Restate, word for word, every line of the data.

DATASET SECTION:

===

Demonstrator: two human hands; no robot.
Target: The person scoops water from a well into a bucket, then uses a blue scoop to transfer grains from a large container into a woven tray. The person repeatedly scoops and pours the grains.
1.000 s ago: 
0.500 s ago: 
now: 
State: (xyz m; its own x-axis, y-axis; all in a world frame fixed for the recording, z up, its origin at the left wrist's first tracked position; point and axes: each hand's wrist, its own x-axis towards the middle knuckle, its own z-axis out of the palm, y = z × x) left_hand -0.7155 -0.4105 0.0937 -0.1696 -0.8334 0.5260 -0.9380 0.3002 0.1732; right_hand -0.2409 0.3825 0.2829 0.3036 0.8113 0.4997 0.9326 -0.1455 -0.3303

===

PROBLEM SOLUTION:
Demonstrator: two human hands; no robot.
Target: The person scoops water from a well into a bucket, then uses a blue scoop to transfer grains from a large container into a woven tray. The person repeatedly scoops and pours the grains.
1.000 s ago: 
0.500 s ago: 
now: 
State: (xyz m; its own x-axis, y-axis; all in a world frame fixed for the recording, z up, its origin at the left wrist's first tracked position; point and axes: each hand's wrist, its own x-axis towards the middle knuckle, its own z-axis out of the palm, y = z × x) left_hand -0.7155 -0.4105 0.0937 -0.1696 -0.8334 0.5260 -0.9380 0.3002 0.1732; right_hand -0.2409 0.3825 0.2829 0.3036 0.8113 0.4997 0.9326 -0.1455 -0.3303

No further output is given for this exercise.